The real plunged immediately to a low of 1.55 to the dollar before clawing back to 1.50, a 12-percent devaluation from Thursday's close of 1.32.
Brazil had attempted to stage a controlled devaluation Wednesday when it expanded its trading bands, allowing the real to fall more than 8 percent against the dollar.
However, massive currency outflows -- nearly $3 billion since Wednesday -- thwarted the Central Bank's attempts to enforce the band through selling its already-dwindling dollar supply.
Since closing Tuesday, the real has lost 18.7 percent of its value, while Brazil's currency reserves have dipped to $40 billion.
"The Central Bank had to do this because it had no other way to manage the currency," said Jaime Alves, an economist at Banco Parente in Sao Paulo.
Having dreaded a scenario in which Brazil drained its remaining reserves and then was forced to let the real float anyway, the investment community greeted the announcement with profound relief. Blue-chip stocks in Sao Paulo soared 27 percent.
In a statement, the Central Bank said it won't intervene in the currency markets, allowing the real to trade freely against the dollar.

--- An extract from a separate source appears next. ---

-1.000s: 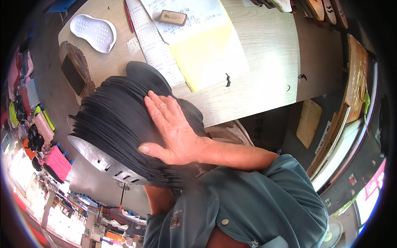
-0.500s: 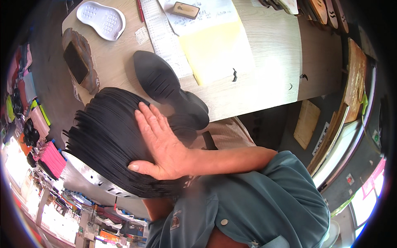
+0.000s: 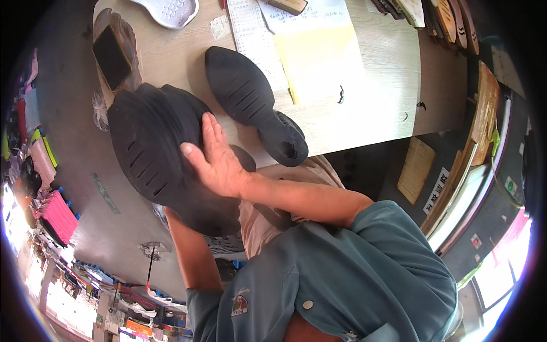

The bank added it would set new exchange rules on Monday but did not go into details.
Meanwhile, Finance Minister Pedro Malan and Central Bank President Francisco Lopes are set to travel to the United States in an effort to secure support from the U.S. government and the International Monetary Fund.
"It's one thing to try and do something like this on your own. It's different when you do it with support," said a government official, who asked not to be named.
Depending on the outcome of the talks, Brazil might try to defend its currency again next week, the official said.
However, economists diverged on the possibility -- and advisability -- of renewed intervention.
"I think that the Central Bank may intervene at a certain level that it thinks is good for the real and not let it explode. Maybe at 1.60," Alves of Banco Parente said.
Another economist, Constantin Jancso at MCM consultants in Sao Paulo, said the Central Bank's attempts to set trading limits for the real had "lost all credibility"
"Everything is possible at this stage," Jancso said.
Brazil introduced the real in 1994, after decades of soaring inflation, and the currency has served as the anchor of Brazil's economic recovery since then.
The country averted a near-devaluation last September after being buffeted by financial storms from Russia's economic collapse and swirling crises in Asia.
But the pressure became unbearable this month after former President Itamar Franco, now governor of the state of Minas Gerais, declared a moratorium on the state's debt to the federal government.